[Records excerpted from a collection]
* * * * *

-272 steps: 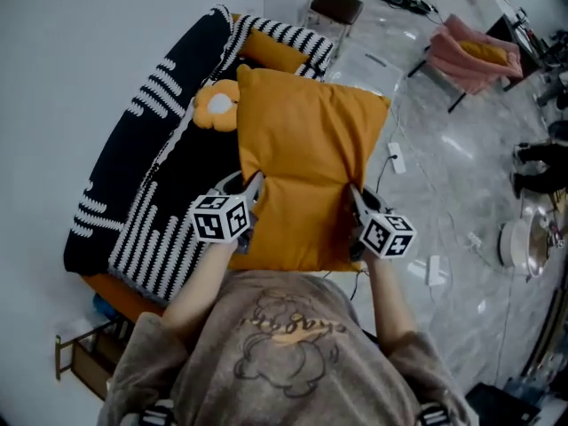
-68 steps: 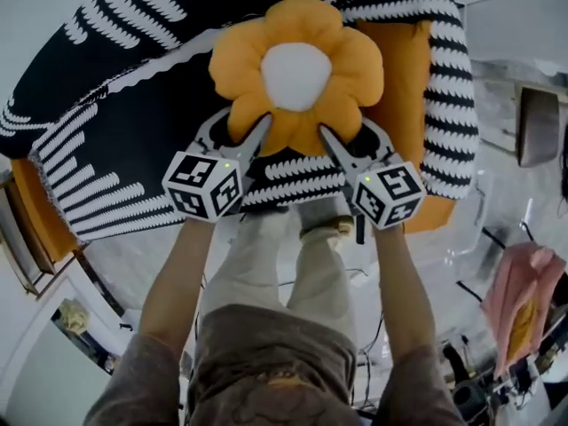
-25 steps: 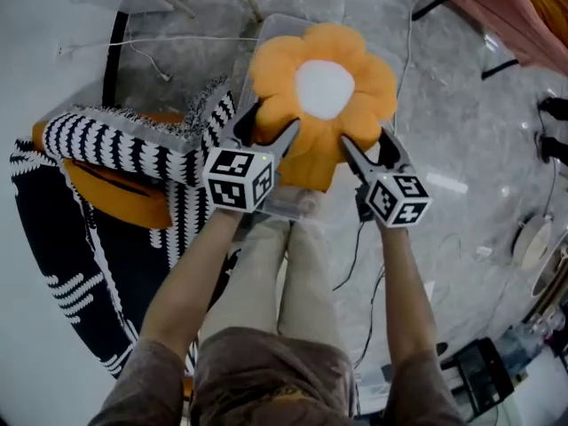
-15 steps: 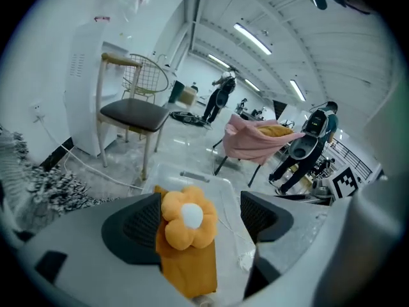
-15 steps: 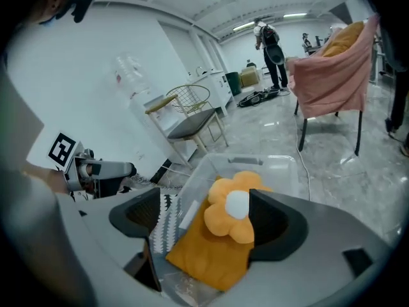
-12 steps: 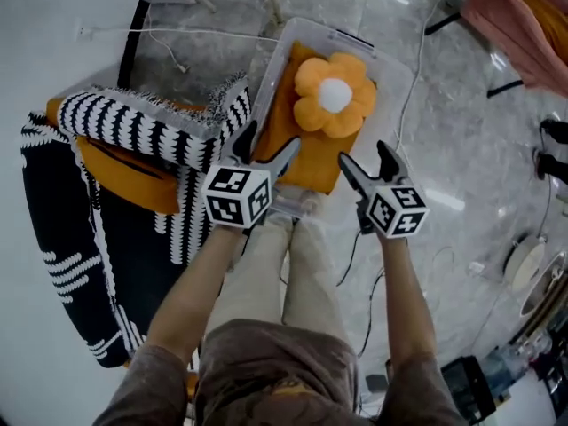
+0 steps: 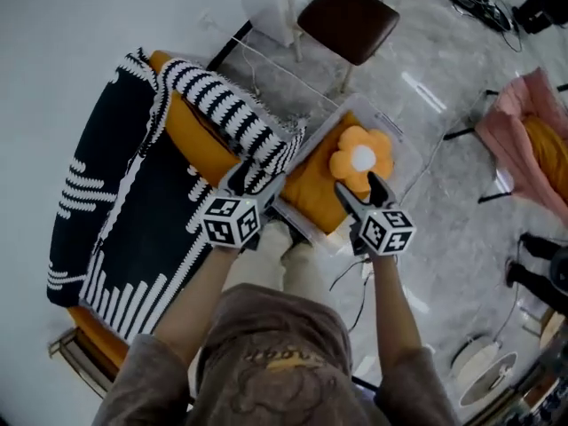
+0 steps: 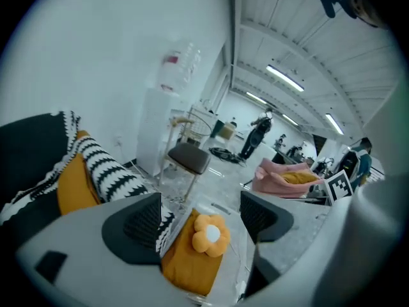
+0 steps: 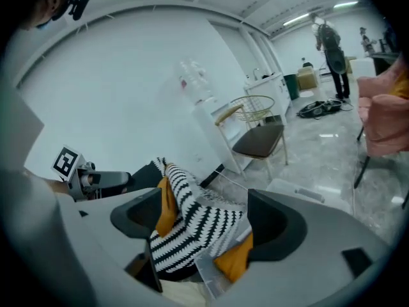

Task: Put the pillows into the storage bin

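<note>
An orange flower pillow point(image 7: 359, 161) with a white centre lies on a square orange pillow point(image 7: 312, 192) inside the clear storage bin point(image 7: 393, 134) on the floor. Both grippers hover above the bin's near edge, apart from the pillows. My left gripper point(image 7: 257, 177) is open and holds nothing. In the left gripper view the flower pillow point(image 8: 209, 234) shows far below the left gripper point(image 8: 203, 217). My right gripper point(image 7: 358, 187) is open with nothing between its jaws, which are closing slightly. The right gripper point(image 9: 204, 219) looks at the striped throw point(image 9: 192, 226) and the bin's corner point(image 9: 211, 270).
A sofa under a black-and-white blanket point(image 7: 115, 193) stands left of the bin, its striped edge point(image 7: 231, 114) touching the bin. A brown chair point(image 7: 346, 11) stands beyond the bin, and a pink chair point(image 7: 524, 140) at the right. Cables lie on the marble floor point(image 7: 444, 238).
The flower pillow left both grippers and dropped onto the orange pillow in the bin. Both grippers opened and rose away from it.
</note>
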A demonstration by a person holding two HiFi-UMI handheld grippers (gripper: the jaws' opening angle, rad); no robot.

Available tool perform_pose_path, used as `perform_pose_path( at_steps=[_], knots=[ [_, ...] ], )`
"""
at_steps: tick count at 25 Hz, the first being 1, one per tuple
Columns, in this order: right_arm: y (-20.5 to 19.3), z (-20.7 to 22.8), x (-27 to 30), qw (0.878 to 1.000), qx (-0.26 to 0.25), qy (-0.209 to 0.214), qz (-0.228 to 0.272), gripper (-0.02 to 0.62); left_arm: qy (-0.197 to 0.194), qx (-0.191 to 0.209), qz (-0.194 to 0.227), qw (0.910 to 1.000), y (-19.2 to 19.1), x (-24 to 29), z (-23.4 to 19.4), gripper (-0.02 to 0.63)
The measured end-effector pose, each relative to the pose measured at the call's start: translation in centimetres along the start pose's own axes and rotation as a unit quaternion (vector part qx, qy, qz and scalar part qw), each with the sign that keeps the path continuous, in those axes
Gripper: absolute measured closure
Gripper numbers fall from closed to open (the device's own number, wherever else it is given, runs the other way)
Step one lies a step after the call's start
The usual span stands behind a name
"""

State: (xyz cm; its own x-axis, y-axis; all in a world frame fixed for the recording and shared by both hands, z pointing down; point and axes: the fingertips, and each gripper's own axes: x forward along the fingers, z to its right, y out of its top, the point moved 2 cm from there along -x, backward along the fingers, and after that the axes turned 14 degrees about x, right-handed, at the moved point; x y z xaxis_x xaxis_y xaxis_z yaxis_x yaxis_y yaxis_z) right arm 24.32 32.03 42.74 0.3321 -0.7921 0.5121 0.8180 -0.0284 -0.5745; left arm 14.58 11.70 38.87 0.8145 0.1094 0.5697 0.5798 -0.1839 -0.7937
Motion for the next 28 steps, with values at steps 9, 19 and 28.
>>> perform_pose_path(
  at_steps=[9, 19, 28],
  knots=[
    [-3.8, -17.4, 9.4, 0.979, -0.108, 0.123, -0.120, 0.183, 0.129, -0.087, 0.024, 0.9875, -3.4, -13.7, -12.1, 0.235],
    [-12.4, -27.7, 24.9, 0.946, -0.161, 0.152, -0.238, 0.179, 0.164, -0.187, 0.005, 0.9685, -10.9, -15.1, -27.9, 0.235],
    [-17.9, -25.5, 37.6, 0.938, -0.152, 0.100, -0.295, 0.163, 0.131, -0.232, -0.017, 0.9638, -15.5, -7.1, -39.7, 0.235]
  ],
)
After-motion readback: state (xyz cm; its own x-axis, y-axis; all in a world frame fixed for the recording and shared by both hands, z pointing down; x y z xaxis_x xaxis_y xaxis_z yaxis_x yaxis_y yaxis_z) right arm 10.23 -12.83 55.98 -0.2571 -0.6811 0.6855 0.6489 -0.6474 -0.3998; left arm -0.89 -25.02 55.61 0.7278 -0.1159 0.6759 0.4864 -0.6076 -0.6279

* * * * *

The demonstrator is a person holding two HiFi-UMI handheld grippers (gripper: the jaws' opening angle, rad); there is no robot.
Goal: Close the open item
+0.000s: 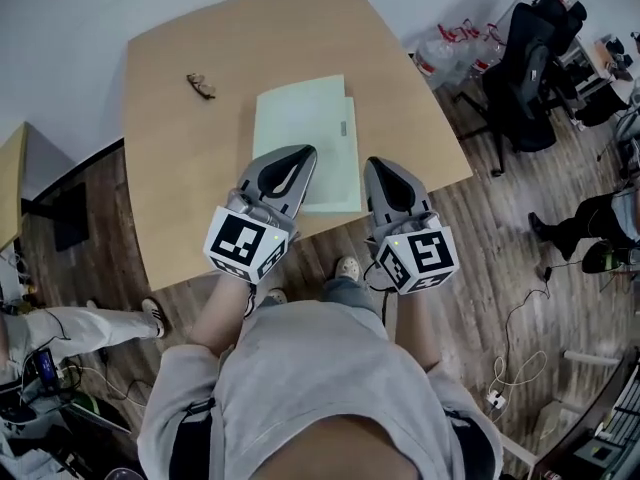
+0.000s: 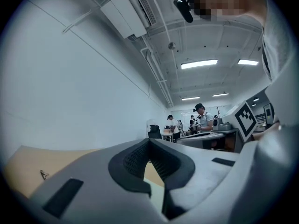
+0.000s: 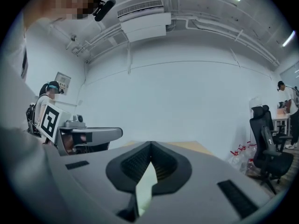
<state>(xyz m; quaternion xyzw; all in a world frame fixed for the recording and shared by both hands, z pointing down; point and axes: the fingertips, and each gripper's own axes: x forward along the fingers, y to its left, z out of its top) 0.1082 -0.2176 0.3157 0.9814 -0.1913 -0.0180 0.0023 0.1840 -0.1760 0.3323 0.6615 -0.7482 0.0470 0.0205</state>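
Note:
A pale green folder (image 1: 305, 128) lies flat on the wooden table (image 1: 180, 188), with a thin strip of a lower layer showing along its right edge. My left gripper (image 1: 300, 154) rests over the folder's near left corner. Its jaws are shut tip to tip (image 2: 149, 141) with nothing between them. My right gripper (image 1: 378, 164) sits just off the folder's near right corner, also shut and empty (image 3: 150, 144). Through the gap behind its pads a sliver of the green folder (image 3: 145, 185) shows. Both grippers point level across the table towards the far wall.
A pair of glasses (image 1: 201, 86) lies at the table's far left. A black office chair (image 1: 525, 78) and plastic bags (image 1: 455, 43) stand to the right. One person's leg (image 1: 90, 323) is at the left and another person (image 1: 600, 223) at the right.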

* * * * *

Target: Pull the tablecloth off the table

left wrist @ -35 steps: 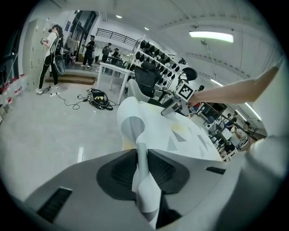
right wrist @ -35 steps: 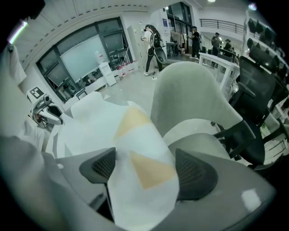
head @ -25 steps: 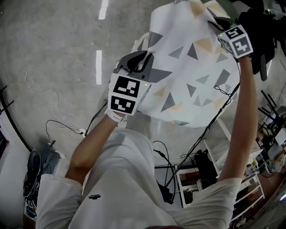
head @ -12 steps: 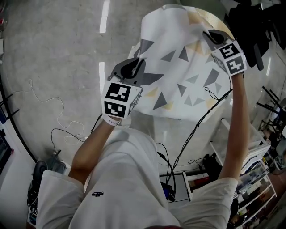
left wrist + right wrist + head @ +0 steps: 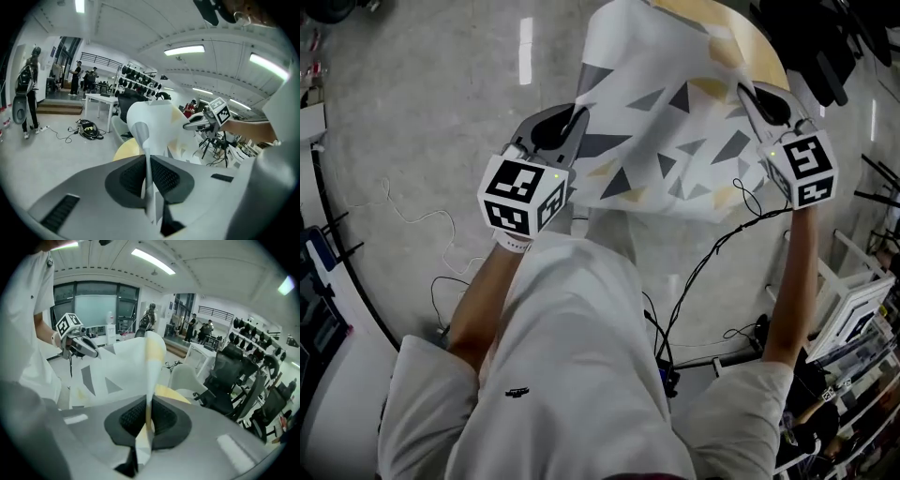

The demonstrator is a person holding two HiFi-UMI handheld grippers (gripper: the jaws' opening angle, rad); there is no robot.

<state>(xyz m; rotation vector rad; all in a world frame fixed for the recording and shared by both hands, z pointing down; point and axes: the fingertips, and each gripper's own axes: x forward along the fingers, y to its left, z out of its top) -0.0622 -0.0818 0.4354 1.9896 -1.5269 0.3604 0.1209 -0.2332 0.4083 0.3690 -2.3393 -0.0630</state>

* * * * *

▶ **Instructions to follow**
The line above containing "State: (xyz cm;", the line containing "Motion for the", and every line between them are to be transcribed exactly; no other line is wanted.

▶ **Response**
State: (xyz cm; its own x-axis, y-axis; all in a world frame fixed for the recording and shared by both hands, z pointing down; point and axes: the fingertips, and each gripper's own axes: x forward along the fingers, z to its right, y out of its top, the point moved 2 cm from there along -x, backward along the fingers, and after that the axes turned 14 degrees about x, right-handed, at the moved point; x y z xaxis_x xaxis_y xaxis_z yaxis_x yaxis_y yaxis_z) right arm 24.32 32.03 42.74 0.3321 -0.7921 0.5121 0.8180 -0.0284 -0.5745; left arm 14.58 11.70 38.87 0.8145 0.1094 0.5697 0.5798 -0.1839 -0.7937
Motion for the next 28 steps, with values at steps 9, 19 and 28.

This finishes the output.